La "photobiomodulation", qui inclut la photothérapie proche infrarouge, a des applications illimitées, et a même démontré améliorer les modèles animaux de cicatrisation, de crise cardiaque, de lésion médullaire, d'accident vasculaire cérébral, d'arthrite, de sclérose latérale amylotrope familiale (FALS) , ulcères diabétiques, syndrome du canal carpien, dépression majeure, trouble anxieux généralisé, démence frontotemporale et lésion cérébrale traumatique .
Le plus grand obstacle à la luminothérapie infrarouge dans les maladies neurodégénératives est la zone de pathologie, «quand il y a beaucoup de tissus corporels, à savoir la peau, le crâne épais et les méninges et le parenchyme cérébral», puisqu'il y a une dissipation considérable du signal millimètre de tissu cérébral. Ceci est moins problématique dans la maladie d'Alzheimer, où les régions cibles sont des structures plus superficielles, mais moins facilement rectifiées dans le cas de Parkinson, où il existe une distance significative du crâne au tronc cérébral où la neurodégénérescence a lieu.

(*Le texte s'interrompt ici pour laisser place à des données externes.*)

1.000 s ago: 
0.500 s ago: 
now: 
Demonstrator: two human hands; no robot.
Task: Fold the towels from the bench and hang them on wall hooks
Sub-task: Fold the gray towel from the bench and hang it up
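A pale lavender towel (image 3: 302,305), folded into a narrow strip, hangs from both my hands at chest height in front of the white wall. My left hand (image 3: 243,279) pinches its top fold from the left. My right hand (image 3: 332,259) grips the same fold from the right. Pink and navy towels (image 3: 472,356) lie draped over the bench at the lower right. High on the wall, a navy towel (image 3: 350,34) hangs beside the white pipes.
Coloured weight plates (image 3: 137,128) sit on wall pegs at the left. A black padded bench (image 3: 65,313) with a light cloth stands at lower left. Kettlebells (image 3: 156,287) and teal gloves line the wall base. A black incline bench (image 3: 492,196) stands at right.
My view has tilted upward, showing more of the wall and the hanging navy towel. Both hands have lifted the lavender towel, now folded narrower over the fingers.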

Avec la maladie d'Alzheimer, la livraison optimale serait un casque émettant de la lumière dans le proche infrarouge porté sur tout le crâne. Les patients atteints de la maladie de Parkinson peuvent obtenir un soulagement symptomatique lorsque le proche infrarouge est appliqué de cette manière, car cela influe sur les circuits neuronaux anormaux dans le cortex. Cependant, pour contourner le problème de la distance à la région de la pathologie dans le tronc cérébral, les chercheurs suggèrent que l'implantation chirurgicale minimalement invasive d'un dispositif de fibre optique près du parenchyme cérébral serait idéale, ce qui produirait des niveaux thérapeutiques de proche infrarouge. ). Jusqu'à ce que ces options soient disponibles dans le commerce, les dispositifs de photobiomodulation ou les saunas proches de l'infrarouge peuvent être une option viable, bien que les études humaines n'aient pas prouvé leur efficacité.
Compte tenu de sa grande marge de sécurité et de son absence d'effets indésirables, la photothérapie proche infrarouge devrait être proposée aux patients souffrant d'une myriade d'affections chroniques, mais elle est particulièrement prometteuse pour les maladies neurodégénératives, dont la maladie d'Alzheimer et la maladie de Parkinson sclérose en plaque. La thérapie proche infrarouge est supérieure aux traitements médicamenteux essentiels de ces maladies, car des études précliniques ont démontré que le proche infrarouge arrête ou ralentit la pathologie sous-jacente de ces processus pathologiques et conduit à la naissance de nouveaux neurones. que simplement atténuer les symptômes.